◆ **Work item**
Of all the lines below, return only those starting with the line holding "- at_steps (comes" and going on through the line holding "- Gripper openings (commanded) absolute", exactly as written.

◆ **Given data**
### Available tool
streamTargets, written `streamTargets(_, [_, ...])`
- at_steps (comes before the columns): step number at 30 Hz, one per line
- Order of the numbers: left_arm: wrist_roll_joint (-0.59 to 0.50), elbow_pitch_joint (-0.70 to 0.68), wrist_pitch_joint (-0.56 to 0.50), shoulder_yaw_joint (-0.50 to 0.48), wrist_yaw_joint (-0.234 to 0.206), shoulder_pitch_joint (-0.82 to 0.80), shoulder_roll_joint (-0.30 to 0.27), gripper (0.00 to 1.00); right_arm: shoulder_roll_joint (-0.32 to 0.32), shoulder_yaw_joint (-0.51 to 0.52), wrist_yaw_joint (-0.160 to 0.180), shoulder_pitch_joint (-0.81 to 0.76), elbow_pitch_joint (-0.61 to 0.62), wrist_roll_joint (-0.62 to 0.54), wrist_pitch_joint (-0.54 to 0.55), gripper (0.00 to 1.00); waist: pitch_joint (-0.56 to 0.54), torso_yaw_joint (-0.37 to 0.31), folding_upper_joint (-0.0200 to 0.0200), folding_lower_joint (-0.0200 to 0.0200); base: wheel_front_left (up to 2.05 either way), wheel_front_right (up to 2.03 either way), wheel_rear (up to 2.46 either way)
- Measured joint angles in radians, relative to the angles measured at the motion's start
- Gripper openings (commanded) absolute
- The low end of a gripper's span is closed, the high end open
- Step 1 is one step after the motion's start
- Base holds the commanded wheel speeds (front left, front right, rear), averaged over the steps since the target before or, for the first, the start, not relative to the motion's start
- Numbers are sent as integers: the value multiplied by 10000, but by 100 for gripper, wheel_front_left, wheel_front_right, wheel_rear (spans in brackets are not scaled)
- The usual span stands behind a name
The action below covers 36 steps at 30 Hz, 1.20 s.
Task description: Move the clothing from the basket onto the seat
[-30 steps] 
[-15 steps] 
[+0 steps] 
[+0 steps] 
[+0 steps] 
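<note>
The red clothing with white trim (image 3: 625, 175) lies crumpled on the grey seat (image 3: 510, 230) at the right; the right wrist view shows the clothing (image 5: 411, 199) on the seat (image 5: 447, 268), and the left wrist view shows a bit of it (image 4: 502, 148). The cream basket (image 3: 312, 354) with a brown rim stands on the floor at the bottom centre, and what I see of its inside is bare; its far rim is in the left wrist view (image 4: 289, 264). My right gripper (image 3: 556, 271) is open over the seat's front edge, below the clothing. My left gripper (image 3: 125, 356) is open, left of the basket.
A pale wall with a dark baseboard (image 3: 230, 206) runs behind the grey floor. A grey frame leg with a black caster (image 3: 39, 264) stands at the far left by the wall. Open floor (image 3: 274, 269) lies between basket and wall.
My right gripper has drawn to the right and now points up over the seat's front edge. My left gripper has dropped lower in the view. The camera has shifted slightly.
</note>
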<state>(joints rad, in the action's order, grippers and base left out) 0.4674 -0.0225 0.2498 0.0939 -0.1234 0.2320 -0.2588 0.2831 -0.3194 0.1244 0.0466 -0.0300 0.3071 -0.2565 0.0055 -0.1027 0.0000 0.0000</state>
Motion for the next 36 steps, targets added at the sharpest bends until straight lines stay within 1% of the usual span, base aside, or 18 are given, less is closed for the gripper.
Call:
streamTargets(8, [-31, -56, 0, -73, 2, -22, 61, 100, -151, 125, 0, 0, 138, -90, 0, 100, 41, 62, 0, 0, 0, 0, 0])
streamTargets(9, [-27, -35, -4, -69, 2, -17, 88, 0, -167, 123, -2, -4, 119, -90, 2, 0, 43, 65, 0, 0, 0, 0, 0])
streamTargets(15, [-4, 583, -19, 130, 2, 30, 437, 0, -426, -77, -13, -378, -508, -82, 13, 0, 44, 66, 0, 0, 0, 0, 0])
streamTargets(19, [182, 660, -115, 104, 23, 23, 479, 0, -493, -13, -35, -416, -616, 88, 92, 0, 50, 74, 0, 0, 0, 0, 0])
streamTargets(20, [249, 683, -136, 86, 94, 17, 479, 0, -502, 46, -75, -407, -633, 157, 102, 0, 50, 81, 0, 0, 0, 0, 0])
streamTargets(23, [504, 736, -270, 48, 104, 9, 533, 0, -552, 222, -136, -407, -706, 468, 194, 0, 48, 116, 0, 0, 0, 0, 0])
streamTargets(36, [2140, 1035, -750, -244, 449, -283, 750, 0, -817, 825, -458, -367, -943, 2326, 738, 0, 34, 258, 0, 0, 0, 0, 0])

◆ **Result for this task**
- at_steps (comes before the columns): step number at 30 Hz, one per line
- Order of the numbers: left_arm: wrist_roll_joint (-0.59 to 0.50), elbow_pitch_joint (-0.70 to 0.68), wrist_pitch_joint (-0.56 to 0.50), shoulder_yaw_joint (-0.50 to 0.48), wrist_yaw_joint (-0.234 to 0.206), shoulder_pitch_joint (-0.82 to 0.80), shoulder_roll_joint (-0.30 to 0.27), gripper (0.00 to 1.00); right_arm: shoulder_roll_joint (-0.32 to 0.32), shoulder_yaw_joint (-0.51 to 0.52), wrist_yaw_joint (-0.160 to 0.180), shoulder_pitch_joint (-0.81 to 0.76), elbow_pitch_joint (-0.61 to 0.62), wrist_roll_joint (-0.62 to 0.54), wrist_pitch_joint (-0.54 to 0.55), gripper (0.00 to 1.00); waist: pitch_joint (-0.56 to 0.54), torso_yaw_joint (-0.37 to 0.31), folding_upper_joint (-0.0200 to 0.0200), folding_lower_joint (-0.0200 to 0.0200); base: wheel_front_left (up to 2.05 either way), wheel_front_right (up to 2.03 either way), wheel_rear (up to 2.46 either way)
- Measured joint angles in radians, relative to the angles measured at the motion's start
- Gripper openings (commanded) absolute

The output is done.